Ultramicroporous Al(iii) MOFs with selective CO2 adsorption, acid resistance, and efficient Cr(vi) sorption properties

Abstract

In the present work, we report the hydrothermal synthesis and detailed characterization of a series of ultramicroporous, luminescent, multivariate metal–organic frameworks (MOFs) with the general formula [Al(OH)(IATP)_1−x(NH₂-BDC)_x], constructed from two different dicarboxylate ligands, H₂IATP = 2-(((1H-imidazol-4-yl)methyl)amino) terephthalic acid and NH₂-H₂BDC = 2-aminoterephthalic acid.
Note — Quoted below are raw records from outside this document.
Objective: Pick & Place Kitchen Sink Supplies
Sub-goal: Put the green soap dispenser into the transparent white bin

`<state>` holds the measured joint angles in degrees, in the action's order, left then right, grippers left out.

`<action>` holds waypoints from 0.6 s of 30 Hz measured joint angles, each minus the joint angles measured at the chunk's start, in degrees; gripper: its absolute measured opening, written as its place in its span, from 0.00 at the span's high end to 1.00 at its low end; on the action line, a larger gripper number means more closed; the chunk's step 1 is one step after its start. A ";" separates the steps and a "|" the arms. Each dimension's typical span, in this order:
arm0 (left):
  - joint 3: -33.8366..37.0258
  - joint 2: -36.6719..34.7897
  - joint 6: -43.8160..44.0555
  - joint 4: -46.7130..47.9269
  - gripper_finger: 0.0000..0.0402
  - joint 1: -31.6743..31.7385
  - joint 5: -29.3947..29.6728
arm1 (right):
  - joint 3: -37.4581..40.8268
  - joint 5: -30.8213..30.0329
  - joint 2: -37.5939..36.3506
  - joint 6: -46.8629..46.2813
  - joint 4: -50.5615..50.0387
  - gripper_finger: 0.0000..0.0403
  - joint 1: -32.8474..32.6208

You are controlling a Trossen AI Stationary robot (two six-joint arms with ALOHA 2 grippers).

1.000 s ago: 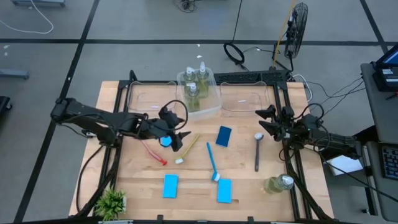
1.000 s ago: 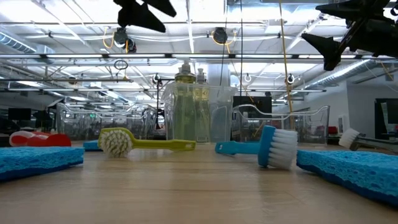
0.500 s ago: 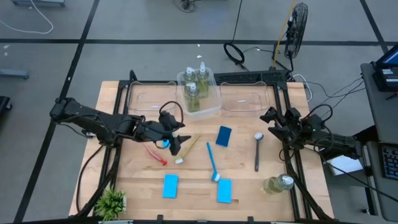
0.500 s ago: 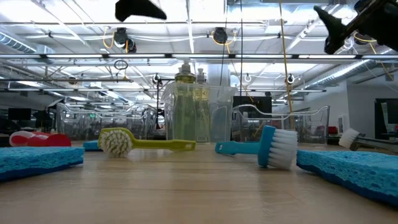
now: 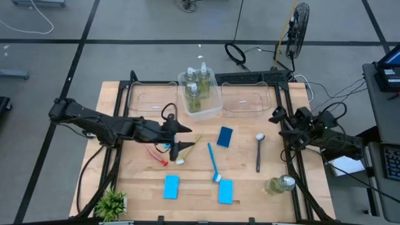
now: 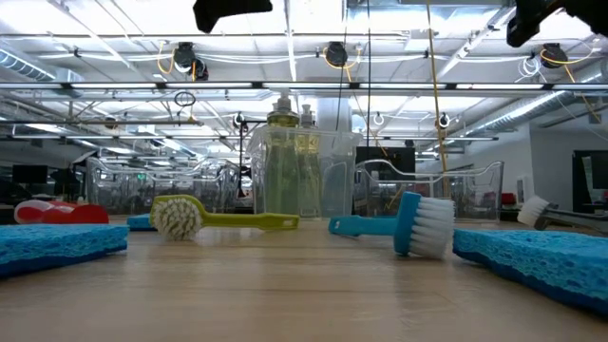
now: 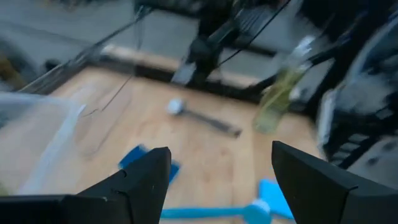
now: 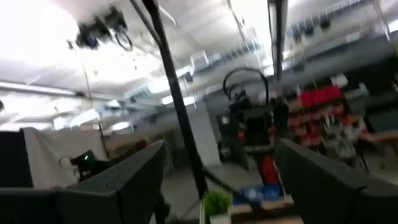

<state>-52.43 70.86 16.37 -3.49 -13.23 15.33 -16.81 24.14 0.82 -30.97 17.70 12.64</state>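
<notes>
hovering my left gripper (image 5: pixel 181 139), fingers apart and empty, over the desk (image 5: pixel 125 181) | yellow-green brush (image 5: pixel 188 149) directly beneath, long axis running diagonally toward the bins | right gripper (image 5: pixel 278 117) apart, farther off

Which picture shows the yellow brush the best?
The low view: the yellow brush lies side-on, bristles and handle clear. From the high view the left gripper partly covers it. Neither wrist view shows it.

left hand (image 5: pixel 179 137): fingers spread, empty | right hand (image 5: pixel 275 116): fingers spread, raised
</notes>
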 joint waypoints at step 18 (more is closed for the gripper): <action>34.26 -15.28 0.62 -38.36 0.31 0.41 -2.71 | -21.89 0.04 4.35 3.63 -36.93 0.27 0.00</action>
<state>-18.17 55.58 16.99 -41.85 -12.82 12.61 -38.70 24.18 5.17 -27.33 -19.23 12.64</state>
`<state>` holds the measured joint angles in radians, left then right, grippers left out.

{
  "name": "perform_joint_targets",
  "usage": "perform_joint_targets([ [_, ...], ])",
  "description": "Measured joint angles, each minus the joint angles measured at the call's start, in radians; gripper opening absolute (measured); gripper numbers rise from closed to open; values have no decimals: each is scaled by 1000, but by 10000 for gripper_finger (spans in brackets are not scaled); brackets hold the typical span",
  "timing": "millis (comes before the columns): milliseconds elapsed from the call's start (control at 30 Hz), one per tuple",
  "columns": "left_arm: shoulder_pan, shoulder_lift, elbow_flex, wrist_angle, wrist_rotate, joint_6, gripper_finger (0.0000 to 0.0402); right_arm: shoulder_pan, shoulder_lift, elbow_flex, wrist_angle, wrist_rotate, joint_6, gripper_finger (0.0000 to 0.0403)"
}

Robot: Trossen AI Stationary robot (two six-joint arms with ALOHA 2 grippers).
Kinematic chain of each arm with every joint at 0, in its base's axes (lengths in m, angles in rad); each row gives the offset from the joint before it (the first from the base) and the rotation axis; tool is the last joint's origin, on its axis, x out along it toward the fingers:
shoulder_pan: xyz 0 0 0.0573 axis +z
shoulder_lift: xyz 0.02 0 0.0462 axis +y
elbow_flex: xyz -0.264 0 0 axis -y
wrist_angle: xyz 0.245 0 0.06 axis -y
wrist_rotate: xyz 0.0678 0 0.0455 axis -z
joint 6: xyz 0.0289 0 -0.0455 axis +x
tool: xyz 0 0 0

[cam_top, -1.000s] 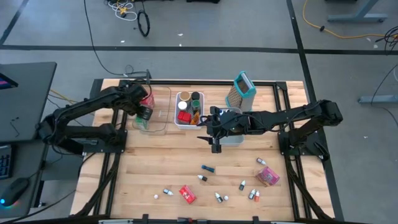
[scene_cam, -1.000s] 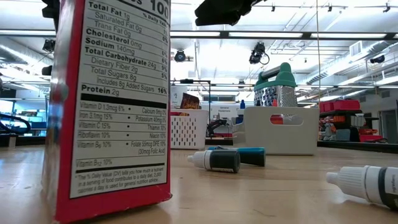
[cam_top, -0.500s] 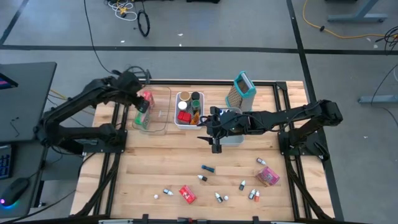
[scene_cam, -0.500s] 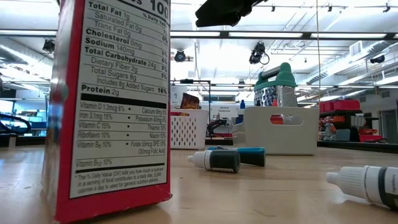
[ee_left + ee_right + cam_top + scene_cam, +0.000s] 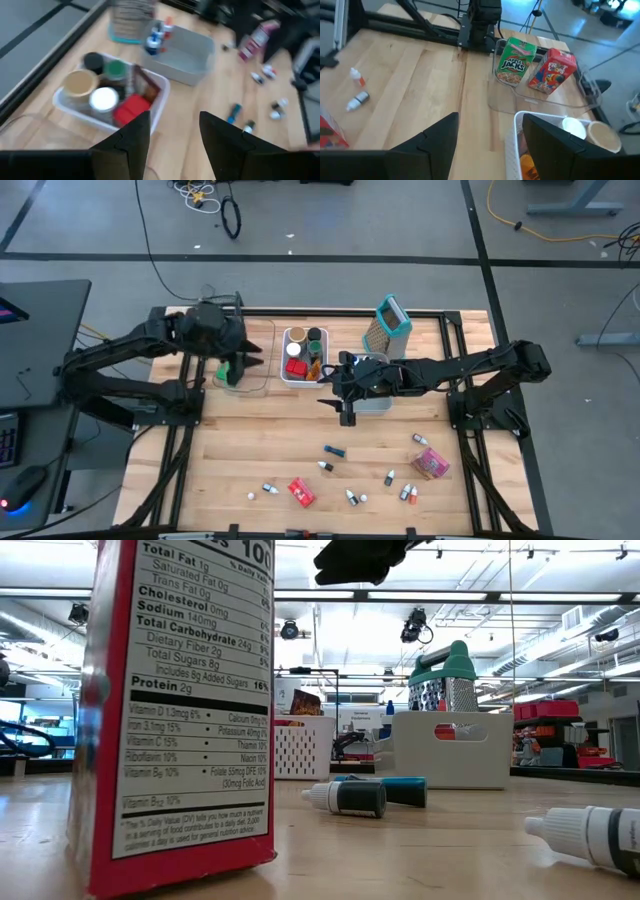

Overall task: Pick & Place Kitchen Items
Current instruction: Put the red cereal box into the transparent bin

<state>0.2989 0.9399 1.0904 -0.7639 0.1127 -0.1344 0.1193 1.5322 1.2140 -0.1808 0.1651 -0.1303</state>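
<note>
High view puts the left gripper (image 5: pixel 232 350) over the clear bin (image 5: pixel 262 380) near the table's far left corner, and the right gripper (image 5: pixel 345 408) just beside the white bin (image 5: pixel 284 370) and the grey bin (image 5: pixel 375 405) toward the far edge. Both grippers stand open and hold nothing, as each wrist view shows by the wide gap between its dark fingers. Two cereal boxes, one green (image 5: pixel 514 64) and one red (image 5: pixel 551 70), stand upright in the clear bin, plain in the right wrist view but mostly hidden under the left arm from above. Loose items lie well apart from both arms along the near edge: a red packet (image 5: pixel 301 493), a pink packet (image 5: pixel 431 463) and small bottles (image 5: pixel 334 451). Low view alone shows that the red packet stands upright and that a dark bottle (image 5: pixel 350 798) lies on its side. As I judge it, the risks ahead are the left gripper catching a box or the bin wall as it leaves, and a bottle on its side rolling away from closing fingers, since its round body gives little purchase.
</note>
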Motion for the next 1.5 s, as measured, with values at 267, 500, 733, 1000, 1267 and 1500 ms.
perform_joint_targets([
  [267,-180,43,-1,86,-1,63,180,0,0,0,-46,0,104,233],
  [500,-293,127,0,162,0,64,180,5,-3,0,-120,1,200,233],
  [733,-403,284,1,289,16,160,172,53,-3,0,-207,2,271,233],
  [1000,-535,480,0,451,147,244,134,153,-10,0,-316,143,389,233],
  [1267,-634,617,0,579,162,239,107,278,-11,0,-419,246,506,233],
  [1500,-686,706,1,672,174,243,105,324,-10,0,-390,246,488,233],
])
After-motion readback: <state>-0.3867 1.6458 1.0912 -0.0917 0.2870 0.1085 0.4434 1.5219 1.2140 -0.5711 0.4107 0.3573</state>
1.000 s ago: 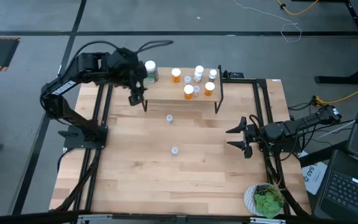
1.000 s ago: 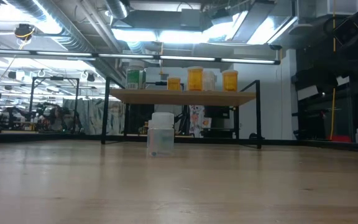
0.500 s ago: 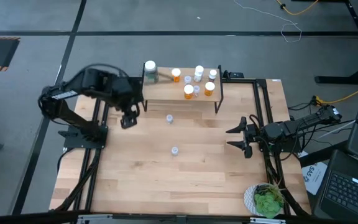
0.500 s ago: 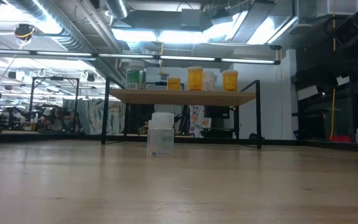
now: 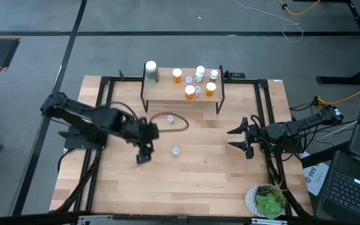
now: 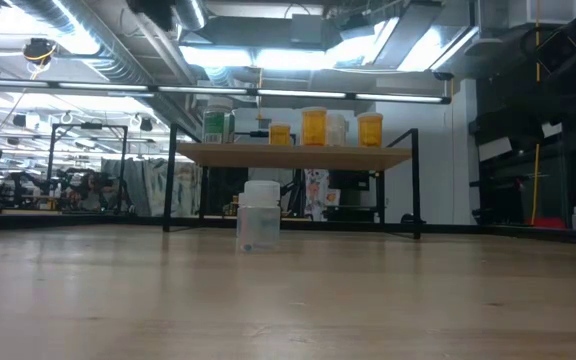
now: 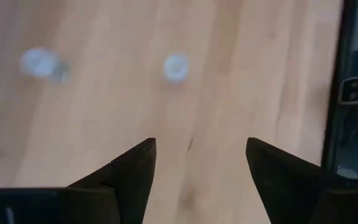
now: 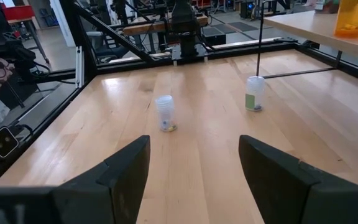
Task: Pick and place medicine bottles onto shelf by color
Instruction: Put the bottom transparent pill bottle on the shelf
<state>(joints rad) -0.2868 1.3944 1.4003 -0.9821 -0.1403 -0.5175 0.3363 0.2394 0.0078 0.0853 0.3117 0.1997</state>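
Note:
My left gripper (image 5: 142,156) is open and empty over the middle of the table, just left of a tiny clear bottle (image 5: 175,150) that stands on its base; the left wrist view (image 7: 201,155) shows that bottle (image 7: 174,66) ahead of the fingers. A second tiny clear bottle (image 5: 170,119) stands in front of the shelf (image 5: 167,95). On the shelf stand a larger white-capped bottle with a greenish label (image 5: 150,72), orange bottles (image 5: 189,92) and white ones (image 5: 200,72). My right gripper (image 5: 239,136) waits open at the table's right side.
A green plant in a white pot (image 5: 267,201) stands at the near right corner. Black frame rails (image 5: 102,119) run along the table's left and right sides. Bare wood (image 5: 186,187) lies between the bottles and the near edge.
My left gripper has left the shelf's left end, beside the larger white-capped bottle, and swung toward the table's near edge and right, coming down over the middle of the table near the tiny clear bottle. The bottles have stayed where they were.

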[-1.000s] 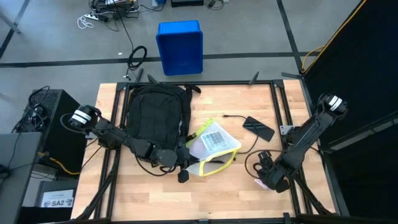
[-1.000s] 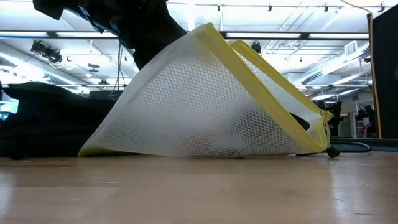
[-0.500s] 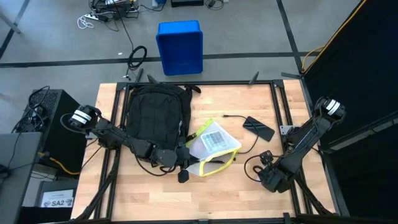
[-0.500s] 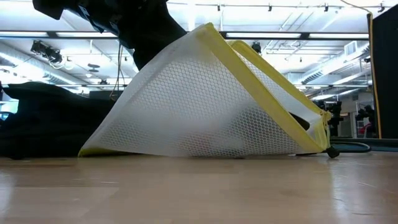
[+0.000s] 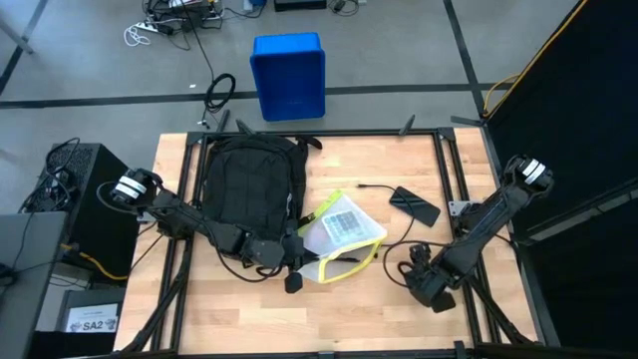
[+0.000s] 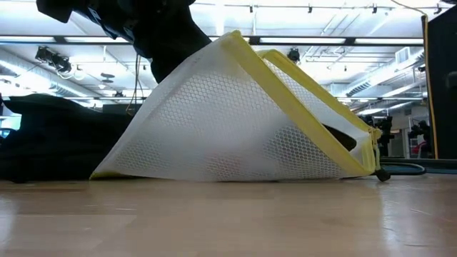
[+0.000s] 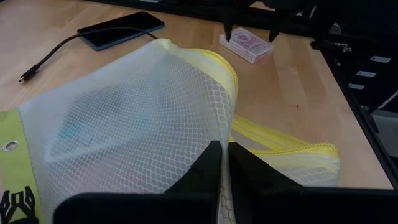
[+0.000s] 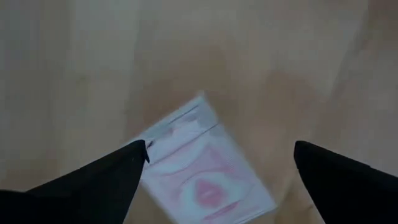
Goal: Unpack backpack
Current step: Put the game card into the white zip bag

Structural analysis, using both powder X-ray diffraction (PXRD) and microcrystal electron diffraction (MicroED), confirms that the reported MTV-Al-MOFs are topological analogues of the related NH₂-MIL-53(Al) MOF. Introducing ultramicroporosity (∼5.2 Å) together with bulky imidazole functional groups significantly enhances the chemical stability of these MOFs under acidic conditions, compared to NH₂-MIL-53(Al). It also imparts interesting carbon dioxide physisorption properties, with MTV-Al-MOF-4 [Al(OH)(IATP)_0.39(NH₂-BDC)_0.61] demonstrating a maximum CO₂ adsorption capacity of 2.33 mmol g⁻¹ at 273 K and a selectivity CO₂/N₂ of ∼76 at the same temperature (273 K) and low-pressure limit. Among the series, MTV-Al-MOF-4 exhibits the most promising combination of chemical stability and Cr(VI) sorption capacity. This material was extensively studied for eliminating Cr₂O₇²⁻ anions from acidic aqueous solutions, indicating high sorption capacity (174 mg Cr₂O₇²⁻ per g), rapid uptake kinetics (equilibrium reached within 5 minutes), and decent selectivity against competing anions such as Cl⁻, NO₃⁻, and SO₄²⁻. For practical applications in wastewater treatment, a MOF-calcium alginate (CA) composite material was fabricated in beads and effectively removed Cr(VI) from diluted electroplating waste under dynamic flow conditions. Finally, all MTV-Al-MOFs displayed fluorescence with quantum yields in the range of 4.64–9.53%, while Cr(VI)-loaded MTV-Al-MOF-4 shows a pronounced reduction in fluorescence quantum yield by a factor of four, thereby confirming the presence of ligand-sorbent interactions leading to photoinduced energy and/or electron transfer processes. Overall, this study highlights a versatile approach to designing multifunctional MOFs with potential applications in environmental remediation, industrial wastewater treatment, luminescence, and gas separation.